As background, a serious reporter named Michael Totten has just in the past few weeks gone on a tour of Cuba and sent back a couple of dispatches, The Lost World Part I, (January 20) and The Lost World Part II (January 27).  If you actually want to understand a little of what is going on in Cuba today, read these and keep away from the fraudulent New York Times.  Totten reports what you would expect from the unremitting totalitarianism:  the people constantly spied on by agents of the state, intentional enforced poverty, persecution of anyone who attempts to get ahead even slightly.  Here's just one short excerpt out of many:

The government imposes a Maximum Wage of twenty dollars a month. These people have been crushed into poverty and are kept there by force. The restaurant is strictly for foreigners from nations with minimum wages rather than maximum wages.  . . .   Beef is reserved for the elite and those who get tips from tourists or remittances from abroad.
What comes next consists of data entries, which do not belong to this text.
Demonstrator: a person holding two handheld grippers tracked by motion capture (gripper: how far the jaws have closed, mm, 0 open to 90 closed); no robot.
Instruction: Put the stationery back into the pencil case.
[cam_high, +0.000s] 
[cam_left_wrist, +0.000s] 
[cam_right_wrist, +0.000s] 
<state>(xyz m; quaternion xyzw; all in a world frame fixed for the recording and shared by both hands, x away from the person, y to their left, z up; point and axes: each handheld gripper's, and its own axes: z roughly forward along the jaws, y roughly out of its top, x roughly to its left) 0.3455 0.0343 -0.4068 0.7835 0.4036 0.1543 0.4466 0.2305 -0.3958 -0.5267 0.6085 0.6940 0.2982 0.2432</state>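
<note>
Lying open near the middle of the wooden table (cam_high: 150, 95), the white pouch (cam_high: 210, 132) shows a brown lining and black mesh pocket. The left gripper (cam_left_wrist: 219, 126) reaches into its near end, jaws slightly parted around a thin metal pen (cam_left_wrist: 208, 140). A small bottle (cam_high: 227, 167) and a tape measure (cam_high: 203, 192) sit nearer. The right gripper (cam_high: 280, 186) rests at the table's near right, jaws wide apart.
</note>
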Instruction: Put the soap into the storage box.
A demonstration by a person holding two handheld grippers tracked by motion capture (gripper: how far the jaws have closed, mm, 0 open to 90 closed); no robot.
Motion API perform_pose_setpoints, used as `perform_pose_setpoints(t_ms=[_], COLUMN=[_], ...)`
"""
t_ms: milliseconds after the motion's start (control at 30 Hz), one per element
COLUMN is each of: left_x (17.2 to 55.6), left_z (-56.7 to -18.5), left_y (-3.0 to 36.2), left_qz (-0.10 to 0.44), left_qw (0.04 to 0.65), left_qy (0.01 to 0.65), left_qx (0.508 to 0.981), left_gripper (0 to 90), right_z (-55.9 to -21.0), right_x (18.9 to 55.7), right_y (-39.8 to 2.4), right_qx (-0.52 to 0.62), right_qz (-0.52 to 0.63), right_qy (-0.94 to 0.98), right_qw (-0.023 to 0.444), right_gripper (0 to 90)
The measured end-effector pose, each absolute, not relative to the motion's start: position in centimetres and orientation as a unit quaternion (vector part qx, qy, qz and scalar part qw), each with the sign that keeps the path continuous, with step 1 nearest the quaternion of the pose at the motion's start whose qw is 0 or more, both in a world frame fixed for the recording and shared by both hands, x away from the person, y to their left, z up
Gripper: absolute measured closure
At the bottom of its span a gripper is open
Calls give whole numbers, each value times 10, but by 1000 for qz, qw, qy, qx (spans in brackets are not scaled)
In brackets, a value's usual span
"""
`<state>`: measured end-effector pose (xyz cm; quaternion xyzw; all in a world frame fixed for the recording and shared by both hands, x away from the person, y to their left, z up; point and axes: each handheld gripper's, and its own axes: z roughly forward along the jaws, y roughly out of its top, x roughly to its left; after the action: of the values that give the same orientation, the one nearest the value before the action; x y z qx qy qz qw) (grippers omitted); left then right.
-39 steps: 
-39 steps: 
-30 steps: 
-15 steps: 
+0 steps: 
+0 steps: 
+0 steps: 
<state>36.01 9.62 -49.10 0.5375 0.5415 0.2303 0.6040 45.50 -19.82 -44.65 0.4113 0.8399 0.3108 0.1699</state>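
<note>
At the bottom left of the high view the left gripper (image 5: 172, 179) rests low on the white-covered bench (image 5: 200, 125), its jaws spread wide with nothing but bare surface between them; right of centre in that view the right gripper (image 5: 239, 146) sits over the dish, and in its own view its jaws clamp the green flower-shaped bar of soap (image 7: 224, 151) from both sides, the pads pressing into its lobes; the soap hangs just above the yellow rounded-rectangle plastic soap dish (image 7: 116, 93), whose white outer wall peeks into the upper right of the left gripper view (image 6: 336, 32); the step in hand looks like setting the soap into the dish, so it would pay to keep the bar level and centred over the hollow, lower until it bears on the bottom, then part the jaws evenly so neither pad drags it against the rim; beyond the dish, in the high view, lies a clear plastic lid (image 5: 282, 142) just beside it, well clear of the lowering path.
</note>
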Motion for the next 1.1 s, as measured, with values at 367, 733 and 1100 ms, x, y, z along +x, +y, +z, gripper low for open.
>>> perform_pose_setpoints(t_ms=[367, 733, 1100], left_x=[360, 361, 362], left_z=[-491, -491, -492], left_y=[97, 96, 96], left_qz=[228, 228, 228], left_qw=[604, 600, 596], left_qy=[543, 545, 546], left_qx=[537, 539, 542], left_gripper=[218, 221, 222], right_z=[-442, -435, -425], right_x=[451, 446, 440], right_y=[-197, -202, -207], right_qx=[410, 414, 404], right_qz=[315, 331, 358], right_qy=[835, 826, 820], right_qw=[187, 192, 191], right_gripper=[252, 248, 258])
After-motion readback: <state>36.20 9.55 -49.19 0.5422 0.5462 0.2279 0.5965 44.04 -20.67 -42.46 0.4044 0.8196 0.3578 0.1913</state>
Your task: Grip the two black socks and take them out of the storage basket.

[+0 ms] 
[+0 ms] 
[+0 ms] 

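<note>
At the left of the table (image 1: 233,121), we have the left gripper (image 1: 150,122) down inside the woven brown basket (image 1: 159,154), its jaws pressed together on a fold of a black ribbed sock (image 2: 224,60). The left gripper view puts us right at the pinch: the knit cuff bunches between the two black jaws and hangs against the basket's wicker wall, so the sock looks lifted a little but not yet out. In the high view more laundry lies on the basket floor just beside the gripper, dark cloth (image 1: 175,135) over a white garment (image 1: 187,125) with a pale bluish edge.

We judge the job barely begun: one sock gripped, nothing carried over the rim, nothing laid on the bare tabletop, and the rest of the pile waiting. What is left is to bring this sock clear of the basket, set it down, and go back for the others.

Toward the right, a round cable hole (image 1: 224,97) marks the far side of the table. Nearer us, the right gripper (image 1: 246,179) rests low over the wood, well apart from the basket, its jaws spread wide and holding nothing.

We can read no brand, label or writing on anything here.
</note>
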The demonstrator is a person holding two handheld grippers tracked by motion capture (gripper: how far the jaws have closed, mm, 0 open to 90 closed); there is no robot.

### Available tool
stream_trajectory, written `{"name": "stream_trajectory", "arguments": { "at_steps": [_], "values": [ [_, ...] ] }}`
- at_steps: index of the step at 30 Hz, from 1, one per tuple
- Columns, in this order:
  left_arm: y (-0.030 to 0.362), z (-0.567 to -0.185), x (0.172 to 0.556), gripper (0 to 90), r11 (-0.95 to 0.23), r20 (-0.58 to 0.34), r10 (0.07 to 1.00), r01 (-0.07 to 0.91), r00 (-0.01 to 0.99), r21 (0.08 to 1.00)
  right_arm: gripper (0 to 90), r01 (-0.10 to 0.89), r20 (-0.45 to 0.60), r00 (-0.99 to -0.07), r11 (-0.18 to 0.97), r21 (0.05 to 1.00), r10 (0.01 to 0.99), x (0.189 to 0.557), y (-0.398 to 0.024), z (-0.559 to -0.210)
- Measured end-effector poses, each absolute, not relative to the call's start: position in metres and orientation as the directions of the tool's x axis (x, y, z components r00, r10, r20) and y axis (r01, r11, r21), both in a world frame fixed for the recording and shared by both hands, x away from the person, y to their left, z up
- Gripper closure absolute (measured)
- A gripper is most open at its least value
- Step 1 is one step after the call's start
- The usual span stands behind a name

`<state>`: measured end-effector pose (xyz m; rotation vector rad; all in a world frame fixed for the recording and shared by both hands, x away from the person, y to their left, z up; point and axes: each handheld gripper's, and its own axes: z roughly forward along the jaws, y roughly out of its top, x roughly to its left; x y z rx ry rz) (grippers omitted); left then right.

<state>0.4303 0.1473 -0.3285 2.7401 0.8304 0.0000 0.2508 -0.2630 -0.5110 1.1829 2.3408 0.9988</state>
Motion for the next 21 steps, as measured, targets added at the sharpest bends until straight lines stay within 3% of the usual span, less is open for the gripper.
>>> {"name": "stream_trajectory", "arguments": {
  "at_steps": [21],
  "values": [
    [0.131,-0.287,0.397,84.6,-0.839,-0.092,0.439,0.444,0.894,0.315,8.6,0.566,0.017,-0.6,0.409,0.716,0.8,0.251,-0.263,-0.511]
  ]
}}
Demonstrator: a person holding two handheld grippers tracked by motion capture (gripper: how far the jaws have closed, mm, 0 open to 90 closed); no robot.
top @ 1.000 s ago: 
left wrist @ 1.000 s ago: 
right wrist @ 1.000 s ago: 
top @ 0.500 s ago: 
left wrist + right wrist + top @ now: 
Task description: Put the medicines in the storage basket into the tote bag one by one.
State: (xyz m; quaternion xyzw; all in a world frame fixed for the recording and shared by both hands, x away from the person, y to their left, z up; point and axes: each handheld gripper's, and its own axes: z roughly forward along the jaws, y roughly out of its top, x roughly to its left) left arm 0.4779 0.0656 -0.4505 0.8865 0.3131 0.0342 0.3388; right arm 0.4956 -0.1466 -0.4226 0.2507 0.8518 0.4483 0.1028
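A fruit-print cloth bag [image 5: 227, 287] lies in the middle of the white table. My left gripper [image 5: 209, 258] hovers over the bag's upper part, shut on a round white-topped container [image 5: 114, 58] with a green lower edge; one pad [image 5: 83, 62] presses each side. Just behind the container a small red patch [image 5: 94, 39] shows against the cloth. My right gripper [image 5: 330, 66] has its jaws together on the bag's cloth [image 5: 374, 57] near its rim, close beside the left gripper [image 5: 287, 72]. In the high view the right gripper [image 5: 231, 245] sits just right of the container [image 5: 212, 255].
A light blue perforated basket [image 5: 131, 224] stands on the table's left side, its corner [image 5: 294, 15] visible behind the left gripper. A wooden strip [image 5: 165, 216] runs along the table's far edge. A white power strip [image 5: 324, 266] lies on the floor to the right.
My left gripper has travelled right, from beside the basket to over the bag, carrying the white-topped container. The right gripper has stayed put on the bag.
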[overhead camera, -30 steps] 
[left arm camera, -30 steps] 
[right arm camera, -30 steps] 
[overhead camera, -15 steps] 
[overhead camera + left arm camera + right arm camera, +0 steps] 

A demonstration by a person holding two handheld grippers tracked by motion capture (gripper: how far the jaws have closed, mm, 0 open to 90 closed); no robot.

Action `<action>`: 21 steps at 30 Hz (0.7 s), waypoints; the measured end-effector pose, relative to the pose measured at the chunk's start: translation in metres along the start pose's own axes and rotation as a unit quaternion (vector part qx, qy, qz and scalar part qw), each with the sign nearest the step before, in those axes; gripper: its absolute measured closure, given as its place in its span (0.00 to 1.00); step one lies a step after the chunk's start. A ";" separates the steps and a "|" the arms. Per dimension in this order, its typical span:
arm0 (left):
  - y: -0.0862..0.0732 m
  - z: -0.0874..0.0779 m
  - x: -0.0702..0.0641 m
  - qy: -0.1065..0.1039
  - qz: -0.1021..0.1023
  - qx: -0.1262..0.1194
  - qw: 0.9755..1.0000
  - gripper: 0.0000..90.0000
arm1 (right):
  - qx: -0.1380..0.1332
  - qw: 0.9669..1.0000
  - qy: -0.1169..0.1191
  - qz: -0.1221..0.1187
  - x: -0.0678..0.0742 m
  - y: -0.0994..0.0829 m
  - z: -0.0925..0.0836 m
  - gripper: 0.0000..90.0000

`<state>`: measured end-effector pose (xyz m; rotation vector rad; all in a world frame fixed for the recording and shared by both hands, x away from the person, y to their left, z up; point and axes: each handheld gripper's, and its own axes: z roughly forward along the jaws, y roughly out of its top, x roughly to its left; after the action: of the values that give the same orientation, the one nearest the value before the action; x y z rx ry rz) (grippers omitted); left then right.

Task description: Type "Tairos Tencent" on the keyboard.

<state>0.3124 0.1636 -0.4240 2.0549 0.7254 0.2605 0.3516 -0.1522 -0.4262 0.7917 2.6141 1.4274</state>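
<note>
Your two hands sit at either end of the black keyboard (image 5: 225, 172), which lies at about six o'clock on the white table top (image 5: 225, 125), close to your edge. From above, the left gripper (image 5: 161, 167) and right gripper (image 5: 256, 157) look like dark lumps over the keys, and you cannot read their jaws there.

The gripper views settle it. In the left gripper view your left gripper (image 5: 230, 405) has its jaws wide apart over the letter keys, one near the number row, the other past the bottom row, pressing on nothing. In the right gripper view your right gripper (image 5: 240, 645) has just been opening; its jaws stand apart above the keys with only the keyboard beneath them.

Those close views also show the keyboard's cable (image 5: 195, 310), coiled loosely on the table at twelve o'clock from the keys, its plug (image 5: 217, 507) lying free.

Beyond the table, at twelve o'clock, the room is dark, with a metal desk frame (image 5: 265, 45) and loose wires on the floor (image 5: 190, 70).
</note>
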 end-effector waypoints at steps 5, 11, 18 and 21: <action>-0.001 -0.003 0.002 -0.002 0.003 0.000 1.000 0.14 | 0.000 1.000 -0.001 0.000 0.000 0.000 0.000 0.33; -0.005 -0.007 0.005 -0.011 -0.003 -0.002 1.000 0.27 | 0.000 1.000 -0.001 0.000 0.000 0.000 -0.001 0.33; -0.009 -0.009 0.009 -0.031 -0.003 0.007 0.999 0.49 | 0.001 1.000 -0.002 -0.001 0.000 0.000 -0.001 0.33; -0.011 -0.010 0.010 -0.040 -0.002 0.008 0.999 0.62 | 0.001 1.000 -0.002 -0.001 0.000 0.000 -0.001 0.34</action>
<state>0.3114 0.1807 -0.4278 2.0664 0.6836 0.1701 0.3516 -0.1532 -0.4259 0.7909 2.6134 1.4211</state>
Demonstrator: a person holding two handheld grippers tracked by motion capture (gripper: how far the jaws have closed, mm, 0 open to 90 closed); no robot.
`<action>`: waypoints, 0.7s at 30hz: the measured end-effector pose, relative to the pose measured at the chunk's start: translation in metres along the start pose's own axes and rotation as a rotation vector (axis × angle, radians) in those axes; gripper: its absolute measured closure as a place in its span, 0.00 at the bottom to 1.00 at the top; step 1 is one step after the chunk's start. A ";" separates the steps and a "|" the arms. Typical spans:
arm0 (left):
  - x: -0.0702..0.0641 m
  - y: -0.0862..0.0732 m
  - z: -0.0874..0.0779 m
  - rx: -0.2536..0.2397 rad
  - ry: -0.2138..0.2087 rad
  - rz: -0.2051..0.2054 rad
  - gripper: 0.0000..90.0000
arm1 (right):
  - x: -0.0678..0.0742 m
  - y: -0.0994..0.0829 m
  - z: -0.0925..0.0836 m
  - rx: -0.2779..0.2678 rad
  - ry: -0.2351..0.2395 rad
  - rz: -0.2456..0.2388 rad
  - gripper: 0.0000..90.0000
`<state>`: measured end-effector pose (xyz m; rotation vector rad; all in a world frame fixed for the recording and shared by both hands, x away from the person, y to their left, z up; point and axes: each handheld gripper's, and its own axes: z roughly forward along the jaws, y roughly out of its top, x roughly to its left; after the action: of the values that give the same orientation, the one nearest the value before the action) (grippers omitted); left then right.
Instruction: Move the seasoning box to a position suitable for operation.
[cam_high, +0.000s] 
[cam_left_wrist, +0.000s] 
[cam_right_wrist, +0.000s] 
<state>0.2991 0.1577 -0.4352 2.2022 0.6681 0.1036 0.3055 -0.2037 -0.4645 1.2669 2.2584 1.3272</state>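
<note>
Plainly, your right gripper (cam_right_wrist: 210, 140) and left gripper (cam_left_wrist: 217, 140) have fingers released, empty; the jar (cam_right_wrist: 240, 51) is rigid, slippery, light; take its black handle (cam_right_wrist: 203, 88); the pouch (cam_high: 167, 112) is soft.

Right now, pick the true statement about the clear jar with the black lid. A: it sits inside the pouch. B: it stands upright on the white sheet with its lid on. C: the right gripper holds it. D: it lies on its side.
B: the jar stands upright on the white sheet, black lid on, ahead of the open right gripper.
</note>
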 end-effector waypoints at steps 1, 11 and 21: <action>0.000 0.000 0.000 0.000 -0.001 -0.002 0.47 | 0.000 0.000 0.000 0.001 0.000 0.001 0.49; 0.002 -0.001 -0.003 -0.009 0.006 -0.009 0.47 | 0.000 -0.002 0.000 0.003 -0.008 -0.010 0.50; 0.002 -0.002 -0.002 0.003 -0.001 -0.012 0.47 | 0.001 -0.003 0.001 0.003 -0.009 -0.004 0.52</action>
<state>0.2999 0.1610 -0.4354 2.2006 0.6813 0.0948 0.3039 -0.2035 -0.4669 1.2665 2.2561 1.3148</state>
A Cuban who kills a cow is supposedly in big trouble. “You’ll be charged with murder,” one person told me. I’m not sure what that means, exactly, and the closest I can come to verifying it is an article in The Economist published in 2008. “In a place that before 1959 boasted as many cattle as people, meat is such a scarce luxury that it is a crime to kill and eat a cow.”

Well, now let's send the ultra gullible (or is it stupid?  or both?) Mr. Cave into Havana and see what he comes up with.  Mr. Cave goes to a bar called Sangri-LA in a Potemkin Village tourist area of Havana and asks the guy sitting next to him "for his take on Cuba's changes."  The guy responds "I'm not saying a word."   Later Cave talks to a "well-known 90-year-old artist" in the Miramar area who says that "her entire block had changed in the last year or two. . . .  It's all so unstable."  To Cave, that "certainly helped explain why no one at Sangri-LA would talk to me."  Really, is it possible to be this willfully stupid?  Oh, by the way, the artist "asked that I not use her name."  Has it occurred to this guy that when people in Cuba say things to New York Times reporters that reflect badly on the regime they end up imprisoned or killed?

Walking down the beach, Cave runs into a twenty-something guy talking on an iPhone 3S, cost $120.  Cave quotes the guy as saying, "Before, we were in this technological bubble, but it's getting better."  Does Cave have any comprehension of what it means that this guy has a $120 phone in a place where the maximum wage is $20 per month?  Also, does Cave really think that what this guy says can be taken at face value? 

And then, undoubtedly after consulting the New York Times stylebook for what must be said on a trip to Cuba, Mr. Cave utters this howler:  "[T]he inequality was nowhere near what could be found in pre-Castro Cuba or the United States."  Where did he get the statistics to back up that one?  Forbes Magazine several years ago estimated Fidel Castro's personal wealth at $900 million, and that's in a country with a $20 per month maximum wage.  That makes inequality in the U.S. look rather paltry by comparison.  Comment, Mr. Cave?  By the way, Castro's response to the Forbes calculation of his wealth was that his wealth is zero because he really owns nothing and it all belongs to the people.  So none of the palaces count!

Of course, there is a way to have a kind of income equality among the non-elite, and that is to prevent by force anyone from getting ahead even a little.  Thus Totten reports on ubiquitous police checkpoints where people are searched to see if they have forbidden items of food, such as beef or lobster:

Police officers pull over cars and search the trunk for meat, lobsters, and shrimp. They also search passenger bags on city busses in Havana. Dissident blogger Yoani Sanchez wrote about it sarcastically in her book, Havana Real. “Buses are stopped in the middle of the street and bags inspected to see if we are carrying some cheese, a lobster, or some dangerous shrimp hidden among our personal belongings.”  If they find a side of beef in the trunk, so I’m told, you’ll go to prison for five years if you tell the police where you got it and ten years if you don’t.

Looks like Cave didn't notice that aspect of Cuban life.  Overall, another big embarrassment for the New York Times, but at this point they really are beyond embarrassment.